The analysis is based on a retail sales dataset from Kaggle. The dataset is comprised of three key files: Sales.csv, Features.csv, and Stores.csv. These files contain transactional data, external factors such as holidays and markdown promotions, and store-specific details, respectively. The dataset is of a manageable size, allowing for efficient processing without exceeding typical repository size limits.
The repository is organized to keep the data, code, and output separate and easy to manage.
├── .vscode/ # VS Code settings and launch configurations
├── data/ # Contains all data files
│ ├── raw/ # Original, untouched data
│ └── processed_data/ # The final cleaned dataset
├── outputs/ # Visualization outputs
│ ├── descriptive_statistics/
│ ├── trend_analysis/
│ ├── impact_analysis/
│ └── comparative_analysis/
├── images/ # Screenshots for README.md
├── jupyter_notebooks/ # Jupyter notebooks and Python scripts
│ ├── ETL_Pipeline.ipynb # Notebook for data cleaning and processing
│ ├── interactive_visualisations.ipynb # Notebook for interactive Plotly charts
│ └── data_visualisation/ # Python scripts for static plots
│ ├── 1_descriptive_statistics.py
│ ├── 2_trend_analysis.py
│ ├── 3_impact_analysis.py
│ └── 4_comparative_analysis.py
├── .gitignore # Specifies files and directories to ignore in Git
├── README.md # Project overview and documentation
└── requirements.txt # List of project dependencies
The business requirements for this project are to provide actionable insights for a retail company. The key requirements are to:
- Identify Sales Trends: Understand weekly, monthly, and seasonal sales patterns.
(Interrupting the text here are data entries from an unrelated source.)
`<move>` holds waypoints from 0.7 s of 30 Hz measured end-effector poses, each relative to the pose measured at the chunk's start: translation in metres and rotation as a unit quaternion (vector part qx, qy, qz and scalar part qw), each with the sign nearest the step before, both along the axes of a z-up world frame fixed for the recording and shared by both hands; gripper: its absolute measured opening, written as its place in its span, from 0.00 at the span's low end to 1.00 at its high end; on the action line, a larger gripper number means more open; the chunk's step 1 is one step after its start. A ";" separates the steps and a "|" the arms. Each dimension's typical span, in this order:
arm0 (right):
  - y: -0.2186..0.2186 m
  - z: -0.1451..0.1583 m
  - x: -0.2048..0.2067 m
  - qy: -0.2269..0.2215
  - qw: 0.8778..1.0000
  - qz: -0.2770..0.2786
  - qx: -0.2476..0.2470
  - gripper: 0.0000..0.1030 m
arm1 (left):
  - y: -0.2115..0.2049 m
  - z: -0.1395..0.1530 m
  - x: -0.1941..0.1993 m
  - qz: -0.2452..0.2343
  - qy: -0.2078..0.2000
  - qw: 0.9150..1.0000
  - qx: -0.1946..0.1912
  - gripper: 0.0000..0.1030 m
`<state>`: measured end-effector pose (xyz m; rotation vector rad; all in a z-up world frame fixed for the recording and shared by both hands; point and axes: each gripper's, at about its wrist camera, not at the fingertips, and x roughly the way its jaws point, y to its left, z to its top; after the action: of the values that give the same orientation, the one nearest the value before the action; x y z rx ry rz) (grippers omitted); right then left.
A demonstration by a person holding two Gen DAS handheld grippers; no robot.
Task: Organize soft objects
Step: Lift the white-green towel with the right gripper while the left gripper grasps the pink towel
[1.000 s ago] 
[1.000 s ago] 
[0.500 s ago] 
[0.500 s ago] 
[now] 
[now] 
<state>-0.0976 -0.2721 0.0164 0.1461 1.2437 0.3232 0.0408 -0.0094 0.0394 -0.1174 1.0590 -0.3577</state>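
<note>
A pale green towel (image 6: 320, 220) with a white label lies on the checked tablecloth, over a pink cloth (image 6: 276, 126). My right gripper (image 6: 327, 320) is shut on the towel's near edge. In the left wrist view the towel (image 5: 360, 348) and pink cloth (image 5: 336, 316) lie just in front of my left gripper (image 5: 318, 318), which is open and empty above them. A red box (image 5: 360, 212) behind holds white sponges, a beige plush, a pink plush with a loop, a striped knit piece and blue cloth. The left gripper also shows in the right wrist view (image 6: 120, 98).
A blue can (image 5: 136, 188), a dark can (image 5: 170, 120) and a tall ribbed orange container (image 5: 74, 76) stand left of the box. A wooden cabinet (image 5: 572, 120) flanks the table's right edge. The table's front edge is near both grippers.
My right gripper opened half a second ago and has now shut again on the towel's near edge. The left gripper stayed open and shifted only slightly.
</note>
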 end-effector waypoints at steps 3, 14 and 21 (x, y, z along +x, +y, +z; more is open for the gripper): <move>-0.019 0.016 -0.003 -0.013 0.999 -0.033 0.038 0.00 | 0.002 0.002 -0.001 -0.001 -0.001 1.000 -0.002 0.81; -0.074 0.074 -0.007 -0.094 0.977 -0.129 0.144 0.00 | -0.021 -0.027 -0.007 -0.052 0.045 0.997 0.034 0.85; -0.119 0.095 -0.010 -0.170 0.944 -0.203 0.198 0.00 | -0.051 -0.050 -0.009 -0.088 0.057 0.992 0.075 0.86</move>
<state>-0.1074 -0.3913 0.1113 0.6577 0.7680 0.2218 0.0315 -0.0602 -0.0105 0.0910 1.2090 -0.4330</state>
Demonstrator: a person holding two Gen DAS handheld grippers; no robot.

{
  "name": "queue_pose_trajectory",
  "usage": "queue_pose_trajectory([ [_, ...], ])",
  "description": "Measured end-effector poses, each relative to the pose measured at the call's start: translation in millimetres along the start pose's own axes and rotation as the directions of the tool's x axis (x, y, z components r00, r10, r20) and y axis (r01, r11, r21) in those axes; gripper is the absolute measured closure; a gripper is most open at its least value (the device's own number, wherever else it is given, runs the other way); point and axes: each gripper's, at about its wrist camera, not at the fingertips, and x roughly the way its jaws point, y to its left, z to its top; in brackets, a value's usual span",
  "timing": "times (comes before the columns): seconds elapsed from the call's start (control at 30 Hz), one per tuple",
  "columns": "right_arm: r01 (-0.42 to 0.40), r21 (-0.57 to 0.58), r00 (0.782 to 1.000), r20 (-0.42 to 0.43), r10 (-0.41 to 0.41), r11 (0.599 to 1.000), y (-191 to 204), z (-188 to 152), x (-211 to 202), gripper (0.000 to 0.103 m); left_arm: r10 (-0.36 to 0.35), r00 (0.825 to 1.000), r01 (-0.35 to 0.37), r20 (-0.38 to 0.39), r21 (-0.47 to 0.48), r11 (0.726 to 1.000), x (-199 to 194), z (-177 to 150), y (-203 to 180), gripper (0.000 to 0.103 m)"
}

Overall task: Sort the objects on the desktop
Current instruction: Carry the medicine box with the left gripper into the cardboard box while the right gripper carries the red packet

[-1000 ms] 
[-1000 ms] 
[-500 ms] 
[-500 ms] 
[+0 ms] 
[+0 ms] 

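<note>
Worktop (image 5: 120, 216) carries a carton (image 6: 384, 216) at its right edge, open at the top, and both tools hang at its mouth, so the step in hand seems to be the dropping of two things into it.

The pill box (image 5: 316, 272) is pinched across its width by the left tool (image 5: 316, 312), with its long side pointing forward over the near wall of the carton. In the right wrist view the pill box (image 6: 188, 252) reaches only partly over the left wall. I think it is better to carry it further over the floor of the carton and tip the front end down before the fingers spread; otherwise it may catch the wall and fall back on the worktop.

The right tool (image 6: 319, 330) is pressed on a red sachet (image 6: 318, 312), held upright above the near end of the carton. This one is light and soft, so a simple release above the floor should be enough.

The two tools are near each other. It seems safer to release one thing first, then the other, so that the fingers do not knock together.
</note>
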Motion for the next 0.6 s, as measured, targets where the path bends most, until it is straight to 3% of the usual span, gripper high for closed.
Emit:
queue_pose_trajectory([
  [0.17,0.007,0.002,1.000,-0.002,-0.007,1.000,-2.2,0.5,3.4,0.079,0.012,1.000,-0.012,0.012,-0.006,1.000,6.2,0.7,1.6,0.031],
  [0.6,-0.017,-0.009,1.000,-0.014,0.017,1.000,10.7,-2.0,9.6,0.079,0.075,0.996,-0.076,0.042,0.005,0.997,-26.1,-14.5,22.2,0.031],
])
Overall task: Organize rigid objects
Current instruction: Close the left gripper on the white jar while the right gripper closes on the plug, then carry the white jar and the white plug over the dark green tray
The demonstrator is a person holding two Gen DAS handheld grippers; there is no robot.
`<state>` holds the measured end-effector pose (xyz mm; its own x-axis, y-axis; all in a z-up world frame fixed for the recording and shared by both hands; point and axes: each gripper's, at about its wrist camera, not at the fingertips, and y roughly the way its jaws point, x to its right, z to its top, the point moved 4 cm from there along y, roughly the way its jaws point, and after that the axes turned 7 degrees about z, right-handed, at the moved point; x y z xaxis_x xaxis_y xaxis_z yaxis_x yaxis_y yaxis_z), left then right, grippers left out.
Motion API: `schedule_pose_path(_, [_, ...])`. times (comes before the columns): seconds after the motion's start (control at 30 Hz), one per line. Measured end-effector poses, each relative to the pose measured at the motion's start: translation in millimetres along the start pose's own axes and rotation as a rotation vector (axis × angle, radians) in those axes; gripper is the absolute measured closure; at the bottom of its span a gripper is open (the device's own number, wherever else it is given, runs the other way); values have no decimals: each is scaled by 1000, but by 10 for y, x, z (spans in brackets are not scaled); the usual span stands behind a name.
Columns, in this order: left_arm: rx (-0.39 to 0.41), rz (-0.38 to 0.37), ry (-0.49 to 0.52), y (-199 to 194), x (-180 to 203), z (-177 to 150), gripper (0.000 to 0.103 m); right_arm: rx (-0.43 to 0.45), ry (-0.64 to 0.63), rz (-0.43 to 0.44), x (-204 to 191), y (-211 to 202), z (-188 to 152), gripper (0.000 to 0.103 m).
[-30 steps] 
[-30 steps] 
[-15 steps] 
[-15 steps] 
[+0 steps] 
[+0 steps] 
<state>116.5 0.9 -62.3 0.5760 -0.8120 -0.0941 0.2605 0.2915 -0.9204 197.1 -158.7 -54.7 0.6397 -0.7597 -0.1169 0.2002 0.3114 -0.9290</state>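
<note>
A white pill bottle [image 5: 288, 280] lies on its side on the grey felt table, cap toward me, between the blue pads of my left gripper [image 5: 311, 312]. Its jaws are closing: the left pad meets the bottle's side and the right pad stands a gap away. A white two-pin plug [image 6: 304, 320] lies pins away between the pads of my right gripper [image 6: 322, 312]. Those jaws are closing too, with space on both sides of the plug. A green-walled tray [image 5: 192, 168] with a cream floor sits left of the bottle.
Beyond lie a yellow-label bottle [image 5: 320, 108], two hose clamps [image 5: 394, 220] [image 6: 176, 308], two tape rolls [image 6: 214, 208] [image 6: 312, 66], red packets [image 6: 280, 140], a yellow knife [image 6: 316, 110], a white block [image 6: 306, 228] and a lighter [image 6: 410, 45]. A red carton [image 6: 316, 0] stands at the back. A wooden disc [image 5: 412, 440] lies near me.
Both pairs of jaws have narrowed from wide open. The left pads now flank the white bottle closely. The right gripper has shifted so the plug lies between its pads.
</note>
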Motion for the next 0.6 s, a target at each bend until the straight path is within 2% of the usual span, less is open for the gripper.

- Assess Promotional Impact: Quantify the effect of holiday weeks and markdown promotions on sales performance.
- Compare Store Performance: Benchmark the performance of different store types (A, B, C) and individual stores against each other.
Based on the ETL and data visualization, the following key insights were uncovered:
- Sales Trends: The overall sales trend shows clear seasonality, with significant peaks during holiday periods. By comparing individual stores (as shown in the
trend_analysisplots), we can see that while all stores follow a similar seasonal pattern, some consistently outperform others. - Holiday & Promotional Impact: Holidays have a substantial positive impact on sales, with average weekly sales being significantly higher during holiday weeks. The interactive scatter plot in the Jupyter Notebook visualizes a clear correlation between markdown promotions and an increase in sales, especially during these key shopping times.
- Comparative Performance: Store types A generally have the highest average weekly sales, followed by type B and then type C. This indicates that store size and type are major factors in sales performance, as evidenced by the bar charts in the
comparative_analysisoutput.
- Hypothesis 1: Holiday weeks have a significant positive impact on weekly sales.
- Validation: I will validate this by comparing the average weekly sales during holiday weeks to the average weekly sales during non-holiday weeks. Visualizations will show sales spikes during these periods.
- Hypothesis 2: Store type is a major predictor of sales performance, with larger store types (e.g., Type A) outperforming smaller ones.
- Validation: I will validate this by calculating and visualizing the average weekly sales for each store type. A comparative analysis will show a clear hierarchy in sales performance based on store type.
- Hypothesis 3: Markdown promotions are correlated with an increase in sales.
- Validation: I will validate this by plotting markdown values against weekly sales. The visualization will highlight a relationship between markdown events and a corresponding increase in sales, especially during holiday periods.
The analysis followed a structured pipeline based on the Extract, Transform, Load (ETL) process, which is documented in the ETL_Pipeline.ipynb notebook.
I chose a quantitative research methodology focused on descriptive and comparative analysis. This approach was ideal because the business requirements were to understand and compare existing patterns and trends in the sales data. The ETL pipeline, followed by visualization, allowed for a systematic and reproducible way to answer the business questions.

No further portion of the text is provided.